* Exercise aim
Search the listing for the string "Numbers". Copy every line that has it.

* Records supplied
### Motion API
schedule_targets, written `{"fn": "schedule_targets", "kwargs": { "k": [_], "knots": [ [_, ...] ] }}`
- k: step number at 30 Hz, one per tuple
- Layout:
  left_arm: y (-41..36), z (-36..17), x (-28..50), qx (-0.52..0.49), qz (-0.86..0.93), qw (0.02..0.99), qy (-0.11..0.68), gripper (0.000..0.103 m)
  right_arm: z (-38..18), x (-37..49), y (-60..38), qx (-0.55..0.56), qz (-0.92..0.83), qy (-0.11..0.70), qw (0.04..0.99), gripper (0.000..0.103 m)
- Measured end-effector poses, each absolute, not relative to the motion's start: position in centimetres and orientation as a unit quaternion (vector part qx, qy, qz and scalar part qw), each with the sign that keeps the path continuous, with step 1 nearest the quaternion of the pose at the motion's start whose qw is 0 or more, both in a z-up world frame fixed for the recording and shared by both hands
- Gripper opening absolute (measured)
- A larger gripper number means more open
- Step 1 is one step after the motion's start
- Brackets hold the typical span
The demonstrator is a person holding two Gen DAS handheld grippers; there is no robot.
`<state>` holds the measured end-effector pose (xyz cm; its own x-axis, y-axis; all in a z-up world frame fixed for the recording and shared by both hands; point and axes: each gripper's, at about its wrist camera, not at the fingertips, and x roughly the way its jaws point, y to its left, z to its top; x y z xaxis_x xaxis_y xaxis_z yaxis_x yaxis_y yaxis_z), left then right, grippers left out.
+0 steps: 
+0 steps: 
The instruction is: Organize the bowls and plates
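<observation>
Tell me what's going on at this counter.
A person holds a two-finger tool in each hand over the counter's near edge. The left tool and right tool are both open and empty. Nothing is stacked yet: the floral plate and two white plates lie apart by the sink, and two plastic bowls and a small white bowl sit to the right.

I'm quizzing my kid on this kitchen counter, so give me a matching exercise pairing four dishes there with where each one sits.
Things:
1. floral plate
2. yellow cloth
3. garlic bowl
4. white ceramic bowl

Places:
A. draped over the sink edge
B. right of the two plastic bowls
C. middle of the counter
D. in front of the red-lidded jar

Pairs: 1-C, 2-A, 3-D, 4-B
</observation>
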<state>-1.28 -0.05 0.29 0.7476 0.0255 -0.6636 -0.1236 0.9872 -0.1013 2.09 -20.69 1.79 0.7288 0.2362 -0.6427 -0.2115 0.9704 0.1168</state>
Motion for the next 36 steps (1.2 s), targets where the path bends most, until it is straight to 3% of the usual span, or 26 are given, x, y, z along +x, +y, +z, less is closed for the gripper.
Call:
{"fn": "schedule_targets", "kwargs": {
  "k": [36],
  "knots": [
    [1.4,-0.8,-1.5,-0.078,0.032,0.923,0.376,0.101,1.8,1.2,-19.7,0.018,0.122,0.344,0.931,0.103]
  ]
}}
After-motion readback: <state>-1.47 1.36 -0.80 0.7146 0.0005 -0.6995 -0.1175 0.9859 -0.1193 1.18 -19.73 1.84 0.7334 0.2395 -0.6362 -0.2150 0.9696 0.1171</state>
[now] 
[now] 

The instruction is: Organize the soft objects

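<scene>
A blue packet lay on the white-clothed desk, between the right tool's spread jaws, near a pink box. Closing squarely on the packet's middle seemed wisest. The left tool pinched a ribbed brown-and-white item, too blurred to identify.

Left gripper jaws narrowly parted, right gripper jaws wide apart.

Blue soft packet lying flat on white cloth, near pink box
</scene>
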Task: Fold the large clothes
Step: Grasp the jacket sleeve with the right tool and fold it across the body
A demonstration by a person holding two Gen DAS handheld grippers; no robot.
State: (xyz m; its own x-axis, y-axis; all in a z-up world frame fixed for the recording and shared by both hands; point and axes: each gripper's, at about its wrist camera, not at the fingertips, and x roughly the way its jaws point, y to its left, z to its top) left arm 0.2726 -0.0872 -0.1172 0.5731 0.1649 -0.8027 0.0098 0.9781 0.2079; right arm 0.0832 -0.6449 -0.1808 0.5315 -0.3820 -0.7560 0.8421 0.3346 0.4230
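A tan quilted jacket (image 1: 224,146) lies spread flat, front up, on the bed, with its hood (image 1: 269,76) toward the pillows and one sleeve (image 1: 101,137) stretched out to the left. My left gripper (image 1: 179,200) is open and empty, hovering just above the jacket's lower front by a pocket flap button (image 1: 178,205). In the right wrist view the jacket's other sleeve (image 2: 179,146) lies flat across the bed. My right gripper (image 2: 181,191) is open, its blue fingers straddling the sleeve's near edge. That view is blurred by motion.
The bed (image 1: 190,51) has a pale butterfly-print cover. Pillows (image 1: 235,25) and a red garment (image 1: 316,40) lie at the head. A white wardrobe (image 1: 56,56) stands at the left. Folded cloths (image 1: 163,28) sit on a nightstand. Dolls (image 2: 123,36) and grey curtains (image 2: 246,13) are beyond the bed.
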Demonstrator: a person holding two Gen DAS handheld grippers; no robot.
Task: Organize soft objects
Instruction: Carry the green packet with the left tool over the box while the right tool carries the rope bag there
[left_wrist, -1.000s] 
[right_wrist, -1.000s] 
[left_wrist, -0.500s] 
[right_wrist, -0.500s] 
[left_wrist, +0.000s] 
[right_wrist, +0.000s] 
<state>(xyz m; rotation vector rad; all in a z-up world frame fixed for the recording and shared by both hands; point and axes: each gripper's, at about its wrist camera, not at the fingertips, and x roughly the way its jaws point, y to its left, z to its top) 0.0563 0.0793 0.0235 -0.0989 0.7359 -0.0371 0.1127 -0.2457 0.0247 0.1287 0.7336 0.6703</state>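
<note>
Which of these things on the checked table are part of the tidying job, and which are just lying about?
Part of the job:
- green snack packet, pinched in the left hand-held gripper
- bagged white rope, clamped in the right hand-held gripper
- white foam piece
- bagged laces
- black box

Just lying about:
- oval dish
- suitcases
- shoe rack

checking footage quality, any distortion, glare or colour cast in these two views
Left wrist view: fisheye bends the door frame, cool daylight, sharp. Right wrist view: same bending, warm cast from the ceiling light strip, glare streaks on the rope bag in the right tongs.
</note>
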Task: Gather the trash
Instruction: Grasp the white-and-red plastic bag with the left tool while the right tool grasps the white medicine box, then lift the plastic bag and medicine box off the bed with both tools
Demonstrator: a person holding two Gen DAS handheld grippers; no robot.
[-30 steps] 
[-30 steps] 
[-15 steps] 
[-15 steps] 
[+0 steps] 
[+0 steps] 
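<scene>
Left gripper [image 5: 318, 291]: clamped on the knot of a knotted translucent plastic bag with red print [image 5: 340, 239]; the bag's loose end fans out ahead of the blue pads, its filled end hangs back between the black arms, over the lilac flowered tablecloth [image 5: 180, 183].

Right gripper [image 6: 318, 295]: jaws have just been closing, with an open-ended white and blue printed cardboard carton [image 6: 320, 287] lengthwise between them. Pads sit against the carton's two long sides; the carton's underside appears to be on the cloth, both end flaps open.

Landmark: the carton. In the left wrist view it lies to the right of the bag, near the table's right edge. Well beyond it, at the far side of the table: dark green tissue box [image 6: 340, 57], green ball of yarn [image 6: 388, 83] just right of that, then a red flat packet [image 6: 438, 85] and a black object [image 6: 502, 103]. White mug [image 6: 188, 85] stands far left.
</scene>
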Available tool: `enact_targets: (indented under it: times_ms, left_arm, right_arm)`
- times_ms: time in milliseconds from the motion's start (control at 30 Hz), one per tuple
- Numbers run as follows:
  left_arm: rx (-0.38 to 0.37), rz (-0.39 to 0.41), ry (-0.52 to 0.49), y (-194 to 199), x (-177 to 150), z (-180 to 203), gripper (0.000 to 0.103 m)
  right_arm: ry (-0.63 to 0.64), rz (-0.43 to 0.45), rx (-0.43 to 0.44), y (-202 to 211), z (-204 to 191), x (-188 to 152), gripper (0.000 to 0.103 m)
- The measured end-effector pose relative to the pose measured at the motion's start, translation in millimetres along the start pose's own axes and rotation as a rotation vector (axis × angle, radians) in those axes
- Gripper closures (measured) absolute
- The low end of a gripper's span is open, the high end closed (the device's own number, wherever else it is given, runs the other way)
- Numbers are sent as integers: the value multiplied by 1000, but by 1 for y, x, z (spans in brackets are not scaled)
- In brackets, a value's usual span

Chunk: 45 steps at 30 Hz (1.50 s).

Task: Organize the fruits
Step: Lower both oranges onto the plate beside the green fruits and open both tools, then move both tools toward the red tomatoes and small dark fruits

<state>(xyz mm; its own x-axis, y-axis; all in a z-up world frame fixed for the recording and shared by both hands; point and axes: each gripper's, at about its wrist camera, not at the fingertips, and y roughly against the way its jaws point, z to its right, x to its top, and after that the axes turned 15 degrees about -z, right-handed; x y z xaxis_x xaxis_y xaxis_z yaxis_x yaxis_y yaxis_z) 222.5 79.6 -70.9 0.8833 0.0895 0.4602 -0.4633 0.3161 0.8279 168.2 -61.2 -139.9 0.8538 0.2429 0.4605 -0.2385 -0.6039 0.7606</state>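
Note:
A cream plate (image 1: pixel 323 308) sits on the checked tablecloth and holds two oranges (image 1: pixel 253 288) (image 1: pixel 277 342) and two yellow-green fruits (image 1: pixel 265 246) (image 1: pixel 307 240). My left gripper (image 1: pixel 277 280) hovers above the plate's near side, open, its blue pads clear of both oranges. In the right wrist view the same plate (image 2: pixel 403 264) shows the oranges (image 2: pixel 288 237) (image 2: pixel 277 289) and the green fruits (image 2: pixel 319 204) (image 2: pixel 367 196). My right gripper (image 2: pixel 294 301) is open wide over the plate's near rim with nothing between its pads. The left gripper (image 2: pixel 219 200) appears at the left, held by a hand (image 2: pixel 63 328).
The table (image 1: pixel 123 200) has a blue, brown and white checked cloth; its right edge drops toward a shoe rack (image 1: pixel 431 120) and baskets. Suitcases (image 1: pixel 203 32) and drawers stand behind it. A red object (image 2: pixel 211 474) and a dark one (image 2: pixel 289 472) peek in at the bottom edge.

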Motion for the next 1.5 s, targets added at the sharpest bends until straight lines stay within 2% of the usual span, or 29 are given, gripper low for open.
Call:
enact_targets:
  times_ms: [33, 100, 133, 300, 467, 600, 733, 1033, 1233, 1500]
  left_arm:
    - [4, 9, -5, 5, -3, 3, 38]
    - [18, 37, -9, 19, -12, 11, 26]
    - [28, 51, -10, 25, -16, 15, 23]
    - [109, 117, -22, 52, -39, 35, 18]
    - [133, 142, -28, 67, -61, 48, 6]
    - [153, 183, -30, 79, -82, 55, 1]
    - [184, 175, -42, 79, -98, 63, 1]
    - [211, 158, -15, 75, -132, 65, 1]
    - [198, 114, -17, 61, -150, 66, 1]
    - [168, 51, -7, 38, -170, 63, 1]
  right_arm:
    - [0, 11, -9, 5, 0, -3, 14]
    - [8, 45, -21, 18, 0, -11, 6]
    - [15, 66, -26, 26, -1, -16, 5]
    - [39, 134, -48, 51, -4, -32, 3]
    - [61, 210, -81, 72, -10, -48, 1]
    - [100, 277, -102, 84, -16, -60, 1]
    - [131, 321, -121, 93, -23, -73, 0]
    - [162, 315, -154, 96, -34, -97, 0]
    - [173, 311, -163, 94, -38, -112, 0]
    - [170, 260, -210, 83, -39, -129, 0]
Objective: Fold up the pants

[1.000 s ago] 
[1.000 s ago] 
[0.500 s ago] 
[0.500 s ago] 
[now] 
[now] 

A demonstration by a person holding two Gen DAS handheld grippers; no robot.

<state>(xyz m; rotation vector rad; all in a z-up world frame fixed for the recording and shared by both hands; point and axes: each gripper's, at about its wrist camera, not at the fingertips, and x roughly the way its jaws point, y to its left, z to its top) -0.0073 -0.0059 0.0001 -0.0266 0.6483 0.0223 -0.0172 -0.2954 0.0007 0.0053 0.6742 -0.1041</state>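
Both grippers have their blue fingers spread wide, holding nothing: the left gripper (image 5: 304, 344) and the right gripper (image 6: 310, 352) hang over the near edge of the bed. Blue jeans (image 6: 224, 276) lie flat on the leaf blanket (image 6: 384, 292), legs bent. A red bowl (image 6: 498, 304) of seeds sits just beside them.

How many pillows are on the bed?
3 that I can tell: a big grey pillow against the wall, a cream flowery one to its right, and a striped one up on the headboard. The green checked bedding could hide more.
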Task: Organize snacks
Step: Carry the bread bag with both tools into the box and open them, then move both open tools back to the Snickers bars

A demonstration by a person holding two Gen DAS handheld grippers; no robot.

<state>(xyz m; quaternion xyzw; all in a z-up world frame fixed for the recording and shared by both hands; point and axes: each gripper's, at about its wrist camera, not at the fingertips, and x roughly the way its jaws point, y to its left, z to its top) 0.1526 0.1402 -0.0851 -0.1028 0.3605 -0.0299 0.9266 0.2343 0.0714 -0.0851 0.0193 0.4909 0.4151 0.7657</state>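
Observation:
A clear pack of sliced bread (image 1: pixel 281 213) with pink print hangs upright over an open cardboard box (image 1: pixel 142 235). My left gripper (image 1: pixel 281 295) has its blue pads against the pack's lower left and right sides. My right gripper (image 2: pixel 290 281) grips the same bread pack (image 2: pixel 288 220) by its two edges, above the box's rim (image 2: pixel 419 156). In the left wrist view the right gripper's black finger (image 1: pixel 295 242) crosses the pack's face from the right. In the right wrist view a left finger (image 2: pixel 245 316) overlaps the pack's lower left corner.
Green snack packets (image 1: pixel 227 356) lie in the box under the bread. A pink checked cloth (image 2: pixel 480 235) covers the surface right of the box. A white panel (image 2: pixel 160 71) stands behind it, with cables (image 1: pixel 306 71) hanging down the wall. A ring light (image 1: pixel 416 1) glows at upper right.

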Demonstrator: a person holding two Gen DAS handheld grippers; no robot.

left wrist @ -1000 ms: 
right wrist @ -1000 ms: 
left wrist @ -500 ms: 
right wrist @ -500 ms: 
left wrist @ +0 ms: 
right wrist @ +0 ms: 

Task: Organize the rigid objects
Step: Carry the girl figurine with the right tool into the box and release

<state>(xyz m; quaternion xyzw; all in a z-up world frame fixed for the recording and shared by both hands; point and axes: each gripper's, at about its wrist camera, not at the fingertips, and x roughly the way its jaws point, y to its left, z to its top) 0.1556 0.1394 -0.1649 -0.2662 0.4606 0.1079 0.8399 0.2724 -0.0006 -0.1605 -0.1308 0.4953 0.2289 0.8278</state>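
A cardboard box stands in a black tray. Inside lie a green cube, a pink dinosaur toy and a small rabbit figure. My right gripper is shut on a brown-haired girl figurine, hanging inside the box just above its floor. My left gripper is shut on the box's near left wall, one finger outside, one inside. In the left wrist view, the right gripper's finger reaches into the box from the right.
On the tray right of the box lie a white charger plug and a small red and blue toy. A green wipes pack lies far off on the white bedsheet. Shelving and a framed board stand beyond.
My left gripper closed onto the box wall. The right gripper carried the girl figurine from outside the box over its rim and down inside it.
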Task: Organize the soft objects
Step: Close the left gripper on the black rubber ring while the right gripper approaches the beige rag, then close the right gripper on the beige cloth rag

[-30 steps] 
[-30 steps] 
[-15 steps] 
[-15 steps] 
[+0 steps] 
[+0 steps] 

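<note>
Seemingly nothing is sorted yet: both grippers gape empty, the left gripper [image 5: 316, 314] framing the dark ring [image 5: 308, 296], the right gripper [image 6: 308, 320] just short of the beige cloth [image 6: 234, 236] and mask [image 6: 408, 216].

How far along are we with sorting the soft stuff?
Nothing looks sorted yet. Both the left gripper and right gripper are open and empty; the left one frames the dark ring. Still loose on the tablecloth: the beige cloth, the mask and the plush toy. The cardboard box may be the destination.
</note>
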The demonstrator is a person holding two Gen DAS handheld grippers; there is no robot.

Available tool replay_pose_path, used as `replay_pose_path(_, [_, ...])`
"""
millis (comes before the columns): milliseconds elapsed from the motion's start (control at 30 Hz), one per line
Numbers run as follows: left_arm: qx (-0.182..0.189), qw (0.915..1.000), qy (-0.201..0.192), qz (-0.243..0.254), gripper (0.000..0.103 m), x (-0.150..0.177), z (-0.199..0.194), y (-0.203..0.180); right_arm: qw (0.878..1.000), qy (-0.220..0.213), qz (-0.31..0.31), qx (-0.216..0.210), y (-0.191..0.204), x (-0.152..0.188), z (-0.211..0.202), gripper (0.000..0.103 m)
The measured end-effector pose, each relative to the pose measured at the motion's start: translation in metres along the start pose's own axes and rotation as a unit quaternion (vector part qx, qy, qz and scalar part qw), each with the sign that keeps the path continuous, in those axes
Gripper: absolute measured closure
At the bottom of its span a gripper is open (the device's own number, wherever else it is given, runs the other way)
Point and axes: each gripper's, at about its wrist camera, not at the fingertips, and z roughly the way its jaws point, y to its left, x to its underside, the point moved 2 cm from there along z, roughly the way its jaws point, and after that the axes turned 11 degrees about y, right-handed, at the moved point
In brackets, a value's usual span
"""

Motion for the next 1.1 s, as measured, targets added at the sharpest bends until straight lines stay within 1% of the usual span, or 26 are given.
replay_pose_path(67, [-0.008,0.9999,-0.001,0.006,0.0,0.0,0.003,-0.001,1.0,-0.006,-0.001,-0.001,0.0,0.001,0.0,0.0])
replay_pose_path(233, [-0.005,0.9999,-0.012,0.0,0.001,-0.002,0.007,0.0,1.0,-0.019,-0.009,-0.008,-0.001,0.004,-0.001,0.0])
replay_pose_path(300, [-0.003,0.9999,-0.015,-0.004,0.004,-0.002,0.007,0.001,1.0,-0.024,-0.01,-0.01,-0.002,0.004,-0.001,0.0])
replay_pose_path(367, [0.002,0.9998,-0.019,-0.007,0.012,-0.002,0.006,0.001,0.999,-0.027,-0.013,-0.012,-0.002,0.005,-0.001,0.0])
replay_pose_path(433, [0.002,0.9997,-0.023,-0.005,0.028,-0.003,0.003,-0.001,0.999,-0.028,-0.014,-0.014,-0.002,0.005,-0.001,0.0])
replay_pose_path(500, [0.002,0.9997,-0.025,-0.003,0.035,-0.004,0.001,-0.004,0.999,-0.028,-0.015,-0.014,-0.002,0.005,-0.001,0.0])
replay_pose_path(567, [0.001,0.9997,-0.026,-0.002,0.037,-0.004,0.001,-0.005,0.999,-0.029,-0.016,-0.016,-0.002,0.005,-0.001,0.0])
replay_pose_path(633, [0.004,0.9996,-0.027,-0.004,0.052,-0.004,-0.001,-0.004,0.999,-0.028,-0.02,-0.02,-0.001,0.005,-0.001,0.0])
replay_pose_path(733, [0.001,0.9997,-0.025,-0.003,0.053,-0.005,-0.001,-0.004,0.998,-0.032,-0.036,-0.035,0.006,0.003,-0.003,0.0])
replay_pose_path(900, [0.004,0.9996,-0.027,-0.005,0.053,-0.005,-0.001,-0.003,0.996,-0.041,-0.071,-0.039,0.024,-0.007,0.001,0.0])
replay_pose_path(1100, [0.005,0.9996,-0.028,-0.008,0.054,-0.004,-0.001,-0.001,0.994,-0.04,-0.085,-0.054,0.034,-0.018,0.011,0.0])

* Answer to this task
- Numbers run as follows:
- Numbers are sent as integers: the value multiplied by 1000, but by 1 for y, x, z (spans in brackets are not scaled)
Numbers run as follows: left_arm: qx (-0.182..0.189), qw (0.915..1.000), qy (-0.201..0.192), qz (-0.243..0.254), gripper (0.000..0.103 m), x (-0.150..0.177), z (-0.199..0.194), y (-0.203..0.180); right_arm: qw (0.878..1.000), qy (-0.220..0.213), qz (-0.31..0.31), qx (-0.216..0.210), y (-0.191..0.204), x (-0.152..0.188), z (-0.211..0.202), gripper (0.000..0.103 m)

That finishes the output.